__Directions__. Output the full listing word for word.

__Data below__.

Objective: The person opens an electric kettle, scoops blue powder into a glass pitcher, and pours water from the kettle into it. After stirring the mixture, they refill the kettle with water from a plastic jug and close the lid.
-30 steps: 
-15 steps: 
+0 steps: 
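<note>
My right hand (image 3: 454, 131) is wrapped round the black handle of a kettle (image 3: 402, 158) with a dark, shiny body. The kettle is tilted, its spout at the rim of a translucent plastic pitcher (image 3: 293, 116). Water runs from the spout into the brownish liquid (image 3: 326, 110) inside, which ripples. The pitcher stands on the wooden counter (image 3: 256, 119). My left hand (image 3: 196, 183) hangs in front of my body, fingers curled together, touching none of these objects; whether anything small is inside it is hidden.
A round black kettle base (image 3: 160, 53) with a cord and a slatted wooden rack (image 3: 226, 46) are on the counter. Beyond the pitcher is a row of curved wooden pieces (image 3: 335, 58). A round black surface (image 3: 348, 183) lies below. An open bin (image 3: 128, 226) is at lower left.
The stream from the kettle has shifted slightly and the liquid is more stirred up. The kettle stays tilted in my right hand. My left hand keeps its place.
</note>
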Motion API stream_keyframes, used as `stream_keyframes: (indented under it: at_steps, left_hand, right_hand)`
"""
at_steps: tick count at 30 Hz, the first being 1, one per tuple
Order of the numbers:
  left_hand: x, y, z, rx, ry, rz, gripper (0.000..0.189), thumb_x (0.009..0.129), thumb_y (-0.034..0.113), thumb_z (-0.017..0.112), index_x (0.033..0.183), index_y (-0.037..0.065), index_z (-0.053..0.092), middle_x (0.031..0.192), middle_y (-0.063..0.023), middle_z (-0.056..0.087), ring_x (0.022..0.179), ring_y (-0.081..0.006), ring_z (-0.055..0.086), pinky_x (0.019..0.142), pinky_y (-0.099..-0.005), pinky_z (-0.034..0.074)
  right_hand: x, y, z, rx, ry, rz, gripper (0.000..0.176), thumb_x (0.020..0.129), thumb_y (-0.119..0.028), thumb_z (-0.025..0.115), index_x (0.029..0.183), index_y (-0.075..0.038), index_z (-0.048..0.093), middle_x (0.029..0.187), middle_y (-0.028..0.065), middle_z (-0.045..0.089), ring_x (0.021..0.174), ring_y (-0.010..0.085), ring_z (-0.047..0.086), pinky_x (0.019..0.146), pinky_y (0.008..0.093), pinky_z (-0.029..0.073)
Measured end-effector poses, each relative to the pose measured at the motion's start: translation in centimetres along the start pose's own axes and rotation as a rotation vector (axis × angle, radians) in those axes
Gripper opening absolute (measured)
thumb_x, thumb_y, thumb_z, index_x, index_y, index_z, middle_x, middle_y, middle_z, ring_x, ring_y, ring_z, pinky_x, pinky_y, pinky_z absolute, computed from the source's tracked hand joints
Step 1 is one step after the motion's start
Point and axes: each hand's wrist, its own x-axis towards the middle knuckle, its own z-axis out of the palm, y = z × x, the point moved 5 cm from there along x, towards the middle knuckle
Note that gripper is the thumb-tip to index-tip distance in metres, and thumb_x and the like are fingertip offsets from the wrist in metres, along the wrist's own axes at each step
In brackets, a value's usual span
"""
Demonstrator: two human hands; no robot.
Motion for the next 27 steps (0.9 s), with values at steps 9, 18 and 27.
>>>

__Task answer__.
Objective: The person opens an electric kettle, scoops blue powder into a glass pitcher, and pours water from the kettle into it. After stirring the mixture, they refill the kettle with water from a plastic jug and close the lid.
-30 steps: 
-15 steps: 
+0 steps: 
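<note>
My right hand (image 3: 454, 131) is wrapped round the black handle of a kettle (image 3: 402, 158) with a dark, shiny body. The kettle is tilted, its spout at the rim of a translucent plastic pitcher (image 3: 293, 116). Water runs from the spout into the brownish liquid (image 3: 326, 110) inside, which ripples. The pitcher stands on the wooden counter (image 3: 256, 119). My left hand (image 3: 196, 183) hangs in front of my body, fingers curled together, touching none of these objects; whether anything small is inside it is hidden.
A round black kettle base (image 3: 160, 53) with a cord and a slatted wooden rack (image 3: 226, 46) are on the counter. Beyond the pitcher is a row of curved wooden pieces (image 3: 335, 58). A round black surface (image 3: 348, 183) lies below. An open bin (image 3: 128, 226) is at lower left.
The stream from the kettle has shifted slightly and the liquid is more stirred up. The kettle stays tilted in my right hand. My left hand keeps its place.
</note>
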Motion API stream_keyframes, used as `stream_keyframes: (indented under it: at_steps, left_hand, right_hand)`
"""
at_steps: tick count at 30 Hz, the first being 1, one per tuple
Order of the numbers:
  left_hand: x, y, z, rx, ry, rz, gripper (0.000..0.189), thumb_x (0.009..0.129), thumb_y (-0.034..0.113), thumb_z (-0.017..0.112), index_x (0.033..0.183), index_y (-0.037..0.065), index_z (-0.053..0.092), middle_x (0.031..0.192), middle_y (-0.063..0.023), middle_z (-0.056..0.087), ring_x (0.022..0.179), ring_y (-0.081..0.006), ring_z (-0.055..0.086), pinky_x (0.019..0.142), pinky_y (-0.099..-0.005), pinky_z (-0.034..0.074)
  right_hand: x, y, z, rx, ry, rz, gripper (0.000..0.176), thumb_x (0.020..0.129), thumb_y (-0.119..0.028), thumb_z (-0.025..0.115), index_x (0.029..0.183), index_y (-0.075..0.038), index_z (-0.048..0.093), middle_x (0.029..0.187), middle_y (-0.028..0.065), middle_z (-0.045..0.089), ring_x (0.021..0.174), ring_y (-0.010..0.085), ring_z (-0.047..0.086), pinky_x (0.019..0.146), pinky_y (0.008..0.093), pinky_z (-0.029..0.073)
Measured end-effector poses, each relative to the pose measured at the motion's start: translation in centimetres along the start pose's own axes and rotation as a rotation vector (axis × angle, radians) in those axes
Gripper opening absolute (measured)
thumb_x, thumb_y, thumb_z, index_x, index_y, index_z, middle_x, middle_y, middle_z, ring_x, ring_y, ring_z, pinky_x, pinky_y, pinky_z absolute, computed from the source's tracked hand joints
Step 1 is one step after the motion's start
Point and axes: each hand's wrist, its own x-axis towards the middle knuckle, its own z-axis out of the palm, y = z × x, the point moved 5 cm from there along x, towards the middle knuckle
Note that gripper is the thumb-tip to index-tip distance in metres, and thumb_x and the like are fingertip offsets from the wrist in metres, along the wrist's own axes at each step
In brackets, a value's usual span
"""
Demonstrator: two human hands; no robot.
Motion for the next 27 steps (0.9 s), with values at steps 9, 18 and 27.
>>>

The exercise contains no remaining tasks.